DiffuSyn Bench: Evaluating Vision-Language Models on Real-World Complexities with Diffusion-Generated Synthetic Benchmarks
Haokun Zhou, Yipeng Hong
TL;DR
This paper introduces DiffuSyn Bench, a diffusion-based, automated framework for generating synthetic text–image benchmarks that embed controlled real-world inconsistencies. It investigates how Large Vision-Language Models (LVLMs) distinguish AI-generated versus human-generated imagery, revealing a substantial human–LVLM perception gap and a bias toward predicting human origin. By employing a three-stage pipeline and LLM-as-a-Judge (LAJ) scoring, the authors quantify model weaknesses across temporal, biological, and logical error types, and show that diffusion-generated benchmarks can be scaled and externally validated while preserving model rankings.

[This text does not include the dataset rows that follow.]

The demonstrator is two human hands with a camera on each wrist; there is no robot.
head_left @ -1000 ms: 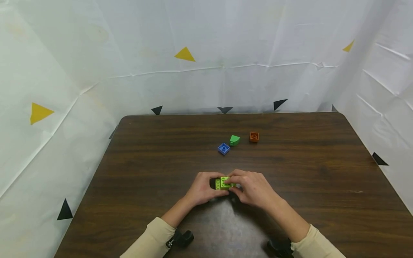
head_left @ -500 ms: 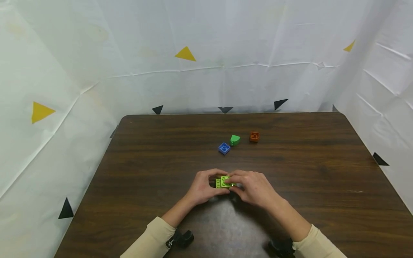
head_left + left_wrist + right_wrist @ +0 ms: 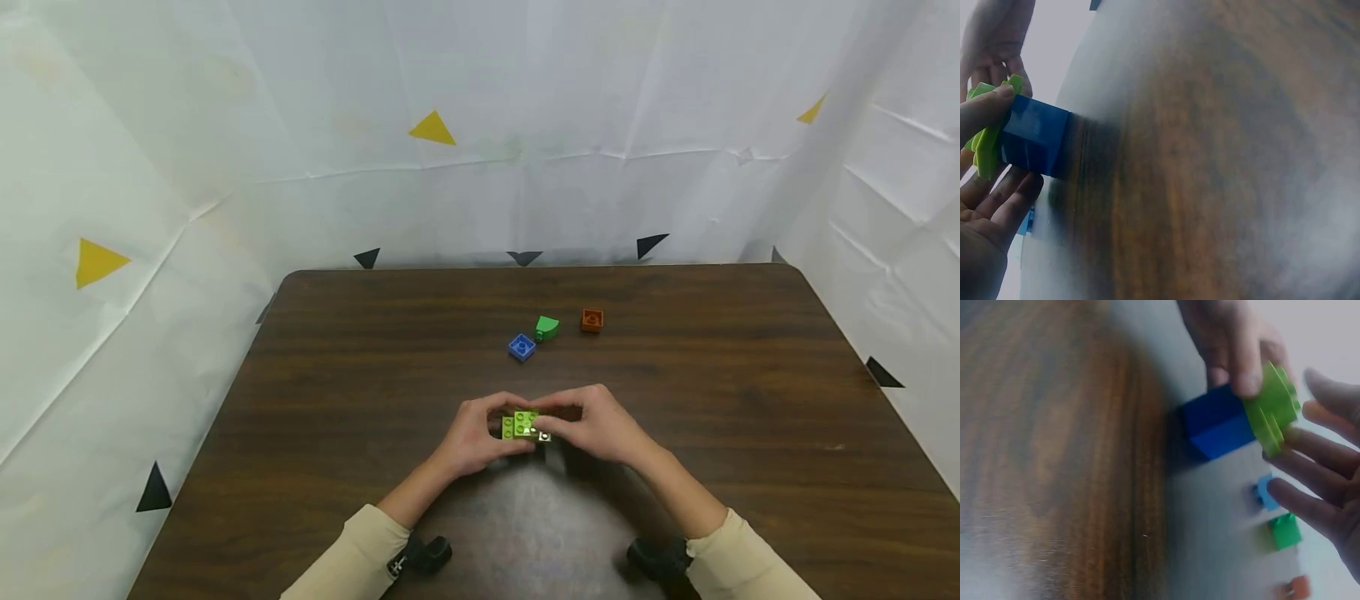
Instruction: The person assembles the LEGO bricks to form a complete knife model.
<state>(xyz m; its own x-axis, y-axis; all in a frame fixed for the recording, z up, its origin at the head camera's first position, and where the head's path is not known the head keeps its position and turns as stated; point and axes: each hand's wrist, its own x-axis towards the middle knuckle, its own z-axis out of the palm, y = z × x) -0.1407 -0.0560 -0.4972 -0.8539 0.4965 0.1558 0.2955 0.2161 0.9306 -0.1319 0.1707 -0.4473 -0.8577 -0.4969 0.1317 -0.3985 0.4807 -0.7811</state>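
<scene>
My left hand (image 3: 472,433) grips a small stack of toy building bricks, its thumb on one side and its fingers on the other. Lime-green bricks (image 3: 522,423) form the top of this stack. Beneath them is a blue block (image 3: 1219,422), hidden in the head view; whether it touches the table I cannot tell. Close at the right side, my right hand (image 3: 603,425) has its fingers spread, some touching or almost touching the lime-green bricks. In the right wrist view its thumb (image 3: 1335,394) stands apart from them.
Farther back on the brown wooden table (image 3: 375,358) lie a blue brick (image 3: 522,347), a bright green curved brick (image 3: 547,328) and a reddish-brown brick (image 3: 592,320). White sheeting (image 3: 480,200) with yellow and black triangles hangs behind the table and at its sides.
My right hand has loosened from the top of the lime-green bricks, its fingers straightening and shifting slightly up and right. The left hand keeps its grip in nearly the same place.
</scene>
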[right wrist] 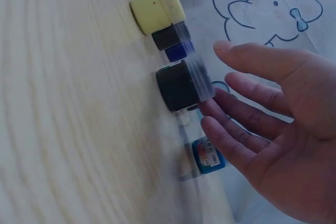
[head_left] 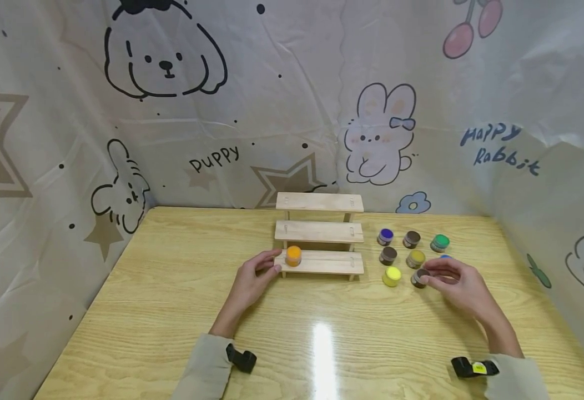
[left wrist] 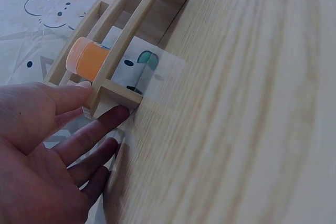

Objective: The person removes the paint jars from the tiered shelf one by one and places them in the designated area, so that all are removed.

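A three-tier wooden stand (head_left: 322,231) is on the table, with an orange jar (head_left: 293,256) at the left end of its lowest step. My left hand (head_left: 253,279) touches that end, thumb at the plank (left wrist: 100,85) and fingers near the leg, fairly straight. My right hand (head_left: 459,286) is around a dark brown jar (head_left: 420,278) standing on the table. In the right wrist view, a gap separates the thumb from this dark jar (right wrist: 178,86), and the fingertips are right by its lid. Behind that hand a blue jar (right wrist: 208,155) is partly hidden in the head view.
Left of the dark jar is a bright yellow jar (head_left: 392,276). Behind are a dark yellow jar (head_left: 415,258), brown jars (head_left: 388,255), a purple jar (head_left: 385,236) and a green jar (head_left: 439,243). A printed cloth (head_left: 292,100) hangs around the table.
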A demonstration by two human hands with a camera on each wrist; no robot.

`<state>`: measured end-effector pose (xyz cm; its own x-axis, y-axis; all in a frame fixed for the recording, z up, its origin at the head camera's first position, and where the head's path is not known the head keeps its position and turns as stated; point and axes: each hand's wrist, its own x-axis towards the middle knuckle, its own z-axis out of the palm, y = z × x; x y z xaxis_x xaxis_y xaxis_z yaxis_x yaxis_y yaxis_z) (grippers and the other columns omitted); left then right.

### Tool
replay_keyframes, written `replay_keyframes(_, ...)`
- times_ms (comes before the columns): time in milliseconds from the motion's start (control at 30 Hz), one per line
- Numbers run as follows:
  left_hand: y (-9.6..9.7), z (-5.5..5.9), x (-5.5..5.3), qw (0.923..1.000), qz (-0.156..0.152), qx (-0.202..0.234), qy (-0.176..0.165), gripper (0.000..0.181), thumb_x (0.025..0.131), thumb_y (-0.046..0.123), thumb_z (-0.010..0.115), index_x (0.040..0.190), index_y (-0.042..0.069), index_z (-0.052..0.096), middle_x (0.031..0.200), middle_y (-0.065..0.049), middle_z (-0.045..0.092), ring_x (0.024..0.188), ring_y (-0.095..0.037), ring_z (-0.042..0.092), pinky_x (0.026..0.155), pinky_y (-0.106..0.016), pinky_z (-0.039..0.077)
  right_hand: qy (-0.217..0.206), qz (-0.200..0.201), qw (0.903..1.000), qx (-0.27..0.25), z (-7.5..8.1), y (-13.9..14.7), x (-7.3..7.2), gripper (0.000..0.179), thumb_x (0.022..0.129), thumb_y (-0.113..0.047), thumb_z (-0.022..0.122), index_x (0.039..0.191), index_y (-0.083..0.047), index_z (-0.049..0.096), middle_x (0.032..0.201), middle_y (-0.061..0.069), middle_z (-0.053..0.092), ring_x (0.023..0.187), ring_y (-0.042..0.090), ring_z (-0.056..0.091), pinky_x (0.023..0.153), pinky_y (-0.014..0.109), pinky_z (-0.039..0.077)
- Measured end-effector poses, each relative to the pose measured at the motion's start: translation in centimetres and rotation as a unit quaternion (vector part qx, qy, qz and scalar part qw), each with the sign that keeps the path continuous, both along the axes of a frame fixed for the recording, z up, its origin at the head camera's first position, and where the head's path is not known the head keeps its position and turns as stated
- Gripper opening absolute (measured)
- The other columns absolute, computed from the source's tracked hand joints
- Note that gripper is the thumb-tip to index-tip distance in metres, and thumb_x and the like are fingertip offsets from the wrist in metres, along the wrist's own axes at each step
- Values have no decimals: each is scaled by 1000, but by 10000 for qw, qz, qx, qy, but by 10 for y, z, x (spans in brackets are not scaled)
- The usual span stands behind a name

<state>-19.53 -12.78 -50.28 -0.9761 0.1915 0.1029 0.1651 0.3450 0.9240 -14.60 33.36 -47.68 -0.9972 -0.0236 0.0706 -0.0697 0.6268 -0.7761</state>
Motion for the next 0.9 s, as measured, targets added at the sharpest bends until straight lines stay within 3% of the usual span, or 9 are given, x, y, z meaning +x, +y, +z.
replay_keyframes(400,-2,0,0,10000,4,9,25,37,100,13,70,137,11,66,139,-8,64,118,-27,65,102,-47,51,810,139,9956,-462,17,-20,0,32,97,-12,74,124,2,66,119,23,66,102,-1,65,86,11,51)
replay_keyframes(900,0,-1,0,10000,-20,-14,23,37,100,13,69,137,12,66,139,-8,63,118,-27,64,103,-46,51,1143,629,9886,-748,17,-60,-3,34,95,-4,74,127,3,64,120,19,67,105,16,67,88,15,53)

The findings underscore the need for LVLMs with deeper physical and causal reasoning and offer a scalable method to continuously stress-test vision–language capabilities on realistic, complex scenarios.
Abstract
This study assesses the ability of Large Vision-Language Models (LVLMs) to differentiate between AI-generated and human-generated images. It introduces a new automated benchmark construction method for this evaluation. The experiment compared common LVLMs with human participants using a mixed dataset of AI and human-created images. Results showed that LVLMs could distinguish between the image types to some extent but exhibited a rightward bias, and perform significantly worse compared to humans. To build on these findings, we developed an automated benchmark construction process using AI. This process involved topic retrieval, narrative script generation, error embedding, and image generation, creating a diverse set of text-image pairs with intentional errors. We validated our method through constructing two caparable benchmarks. This study highlights the strengths and weaknesses of LVLMs in real-world understanding and advances benchmark construction techniques, providing a scalable and automatic approach for AI model evaluation.